I've seen a few of these in my back yard recently. They are maybe a foot long,thin as a pencil? Anyone know what type of snake they are?
I'm new to this area, so not familiar at all w/wildlife.
do they have a little ring around their neck?
They're called baby snakes.
Hahaha, Mikie! If they are black with a red ring around their necks, they are ringneck snakes and don't get any bigger. BUT, we need more description. Lots of snakes, both adults and babies, could fit "thin as a pencil and a foot long." Let us know what color or type of markings are on the snake, and we can pin it down for you more easily. A picture would be great.
Whatever you do, though, I hope you won't kill them. If they are harmless snakes, you will be doing your garden a disservice by removing them.
I see that you DID include "Black" in your subject line, sorry. Check to see if they have an orange or red ring around the neck, just behind the head. If they do, they are definitely ringneck snakes and don't get any bigger. Completely harmless.
Black racers are very thin snakes, but at only a foot long, they are usually not black yet. Their babies start out as basically a grey splotchy pattern all over.
they are definitely all black.
Next time I see one I'll double check for the red ring,but I am pretty sure there isn't any other color on them.
They are pretty fast, but I'll try to get a picture and post it .
If they are slim and all black, they are probably black racers, but they are also probably a bit more than a foot in length. Maybe more like 18" or so? Could that be the case? I don't know of any other solid black, very slim snake that would be likely. Black racers are also very harmless snakes that do a fantastic job of keeping pests under control. I have had two in my yard for awhile, though I haven't spotted them lately. Sure hope they are still okay. I did see a baby one a couple of months ago, so I'm taking that as a sign that the others are well and reproducing.
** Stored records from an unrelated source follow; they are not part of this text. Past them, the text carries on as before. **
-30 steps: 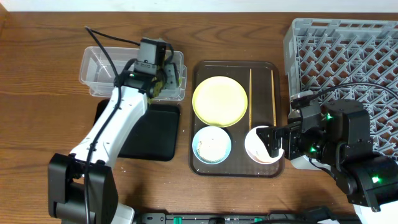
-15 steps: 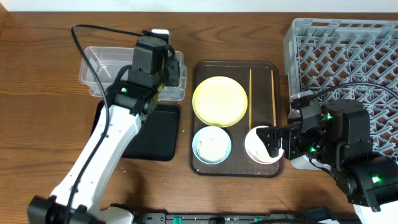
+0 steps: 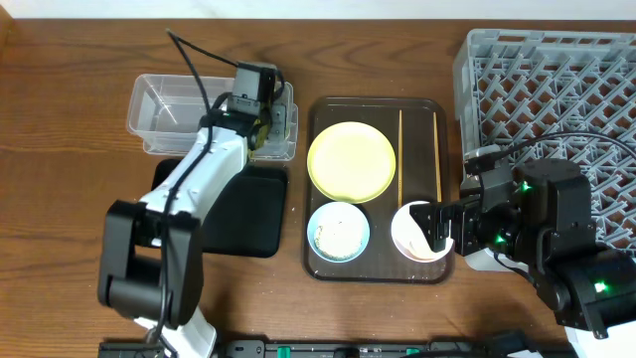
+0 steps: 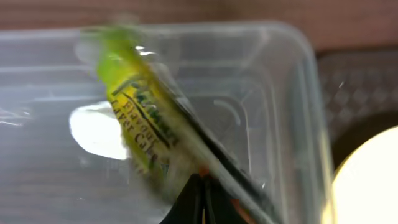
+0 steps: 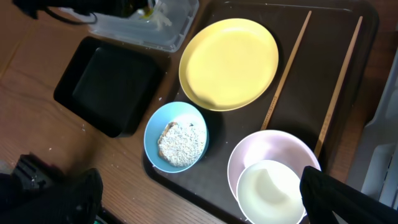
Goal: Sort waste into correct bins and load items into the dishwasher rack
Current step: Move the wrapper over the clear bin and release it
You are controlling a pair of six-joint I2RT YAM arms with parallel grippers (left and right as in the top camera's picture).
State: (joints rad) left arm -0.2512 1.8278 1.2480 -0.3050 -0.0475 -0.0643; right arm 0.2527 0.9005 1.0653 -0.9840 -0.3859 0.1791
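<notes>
Left hand [image 4: 202, 198] pinched shut over the clear tub [image 3: 159, 99], snack wrapper [image 4: 140, 118] lying tilted inside that tub, right hand [image 5: 205, 196] spread wide above the pinkish bowl [image 5: 261, 149] with the white cup [image 5: 270, 190] in it, on the brown tray [image 5: 298, 81] beside the yellow plate [image 5: 229, 62] and the blue bowl [image 5: 177, 137] of rice.

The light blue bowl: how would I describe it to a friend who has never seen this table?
In the overhead view, find the dark brown tray in the middle. The light blue bowl sits in its lower left corner, below the yellow plate and left of the pinkish bowl. It is the only blue dish, and it alone holds white rice.
</notes>
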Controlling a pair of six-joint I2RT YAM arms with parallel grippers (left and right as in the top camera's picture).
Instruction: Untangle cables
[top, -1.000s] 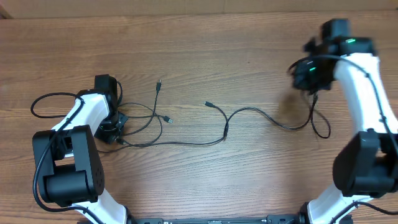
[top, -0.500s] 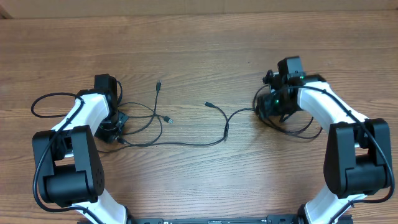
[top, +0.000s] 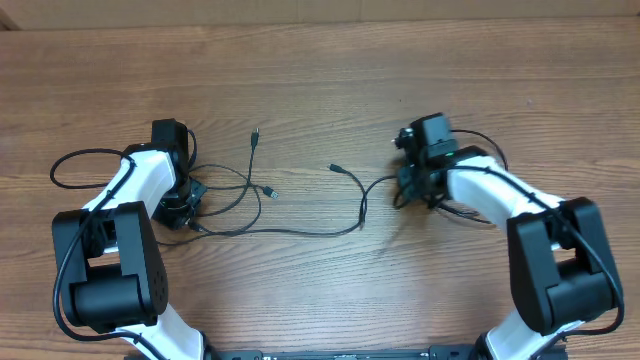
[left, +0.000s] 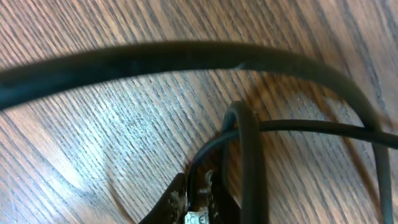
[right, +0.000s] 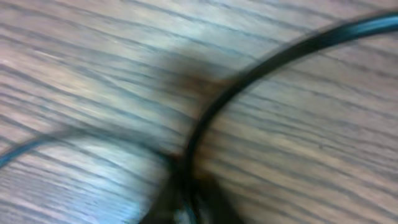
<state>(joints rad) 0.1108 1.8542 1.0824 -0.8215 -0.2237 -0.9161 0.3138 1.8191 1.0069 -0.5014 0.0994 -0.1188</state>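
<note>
Thin black cables (top: 300, 231) lie in loose loops across the wooden table, with small plug ends at the middle (top: 256, 133), (top: 272, 192), (top: 333, 167). My left gripper (top: 188, 208) rests low on the tangled loops at the left. In the left wrist view its jaws (left: 202, 202) are shut on a thin cable (left: 249, 143). My right gripper (top: 408, 188) is at the centre right, low over the table. In the blurred right wrist view its jaws (right: 183, 205) are closed on a cable (right: 249, 74) that curves away up to the right. Slack cable (top: 470, 213) loops under the right arm.
The left arm's own thicker black wire (top: 70, 165) loops out over the table at the far left. The table's back edge (top: 320, 24) runs along the top of the overhead view. Both white arm bases stand at the front corners.
My right arm has swept from the far right back corner leftward to the centre, dragging its cable end along; that cable's slack now bunches under the arm. The left arm has not moved.
</note>
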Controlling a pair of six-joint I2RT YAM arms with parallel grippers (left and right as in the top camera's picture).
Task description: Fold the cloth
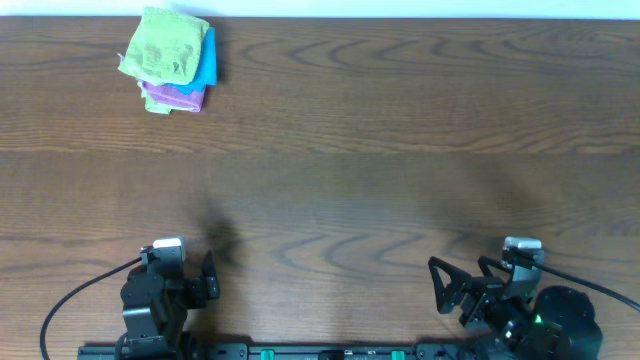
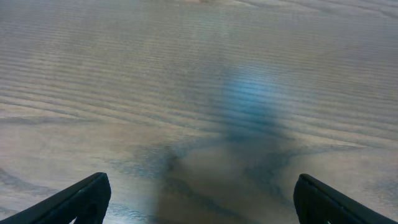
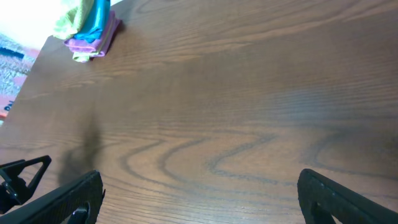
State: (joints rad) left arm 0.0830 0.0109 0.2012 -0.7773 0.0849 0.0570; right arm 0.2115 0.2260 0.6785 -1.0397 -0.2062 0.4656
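Observation:
The light green cloth lies folded on top of a small stack at the table's far left corner. It also shows in the right wrist view at the top left. My left gripper is open and empty near the front left edge; its jaws frame bare wood. My right gripper is open and empty near the front right edge; its jaws also frame bare wood. Both grippers are far from the cloth.
A bright blue cloth and a purple cloth lie under the green one in the stack. The brown wooden table has its back edge just behind the stack.

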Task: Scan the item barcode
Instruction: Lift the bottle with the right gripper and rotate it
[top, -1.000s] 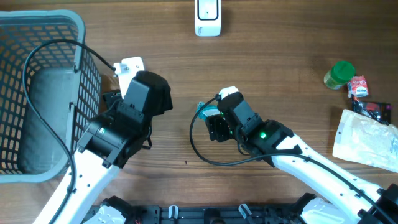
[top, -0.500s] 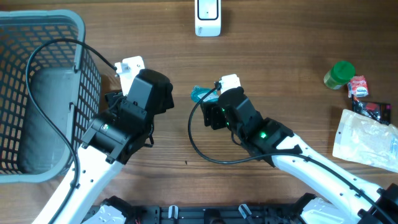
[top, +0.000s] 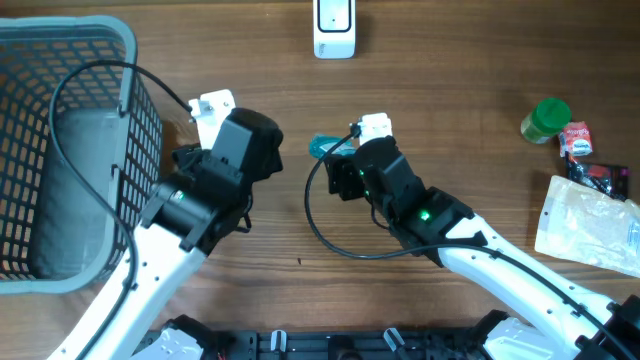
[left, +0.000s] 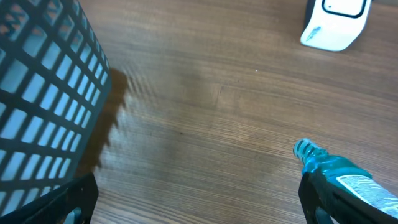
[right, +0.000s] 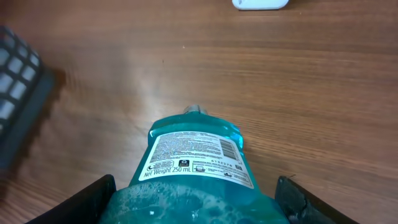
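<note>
The item is a teal liquid bottle (right: 196, 162) with a white printed label, its cap pointing away from the wrist. My right gripper (right: 196, 202) is shut on its wide body, one finger on each side. From overhead the bottle (top: 323, 147) pokes out left of the right gripper (top: 342, 170), below the white scanner (top: 334, 28). My left gripper (left: 199, 208) is open over bare wood with nothing between its fingers. Beside its right finger the bottle (left: 348, 180) shows. No barcode is readable in any view.
A grey mesh basket (top: 60, 150) fills the left side, close to the left arm. At the right edge lie a green jar (top: 547, 118), a red packet (top: 577, 138), a dark packet (top: 600, 178) and a white bag (top: 590, 225).
My right gripper has carried the bottle up the table, toward the scanner. The left arm has shifted slightly the same way, still open.
</note>
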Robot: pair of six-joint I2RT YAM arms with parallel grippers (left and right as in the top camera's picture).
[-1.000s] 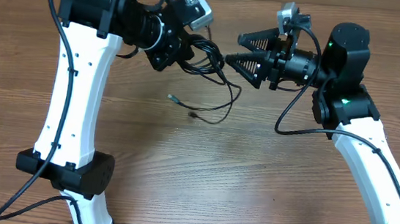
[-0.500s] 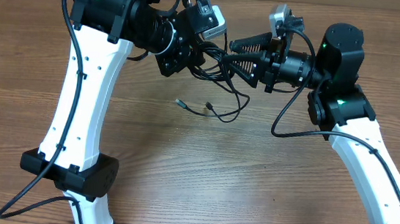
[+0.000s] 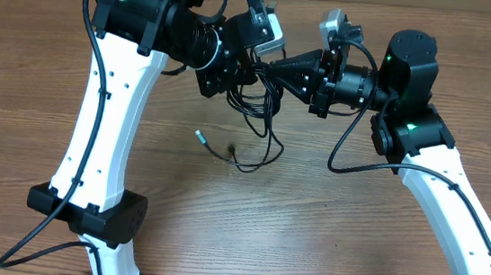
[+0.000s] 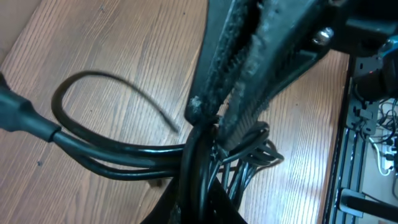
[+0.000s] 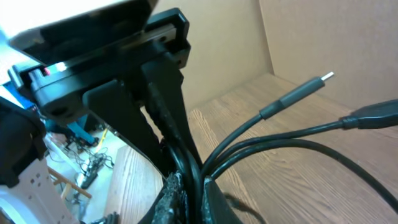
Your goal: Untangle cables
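Observation:
The cables (image 3: 261,112) are thin black cords bunched between both grippers above the table, with loops hanging down. One loose end with a silver plug (image 3: 199,135) lies on the wood. My left gripper (image 3: 241,69) is shut on the bundle (image 4: 124,149), which passes through its jaws at the bottom of the left wrist view (image 4: 202,208). Coming from the right, my right gripper (image 3: 272,66) is shut on the same cords (image 5: 298,146) right beside the left one, and its fingers (image 4: 249,74) show in the left wrist view. Another plug (image 5: 326,77) sticks out free.
The wooden table (image 3: 327,227) spreads below both arms. The left arm's base (image 3: 85,212) stands at the lower left. The right arm's white link (image 3: 463,222) runs along the right side. Cardboard walls (image 5: 323,31) rise behind the table.
My right gripper moved left to the bundle and shut on it. The left gripper shifted a little right while still holding the cords. The hanging loops and loose ends swung left.

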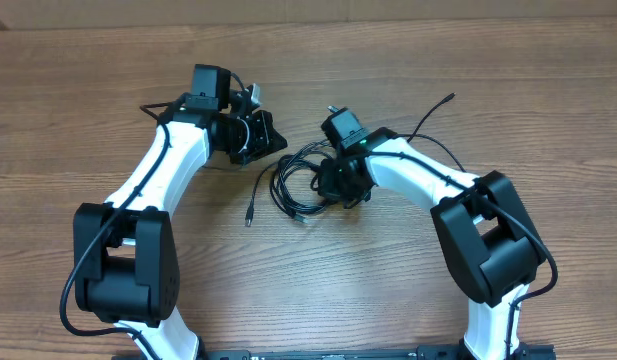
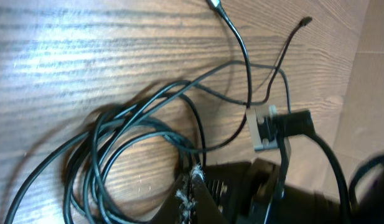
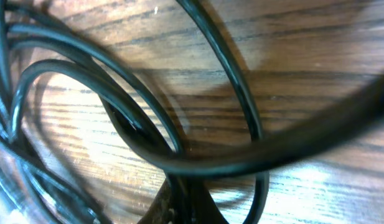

black racers are a satin black, white under chin, and get a lot bigger, but are shy of ppl. and are good to have around, you will not get poisionous snakes or others, as the black snake will drive it off in a hurry...they have the right of way at our house, and are welcome here..
They scare the life out of me even though they are harmless. I had one sneak inside my house one time. It curled up under the refrigerator and wouldn't come out. My husband called me at work to tell me about it. He and a neighbor had to pull it out together and release it over the fence into the woods behind our house.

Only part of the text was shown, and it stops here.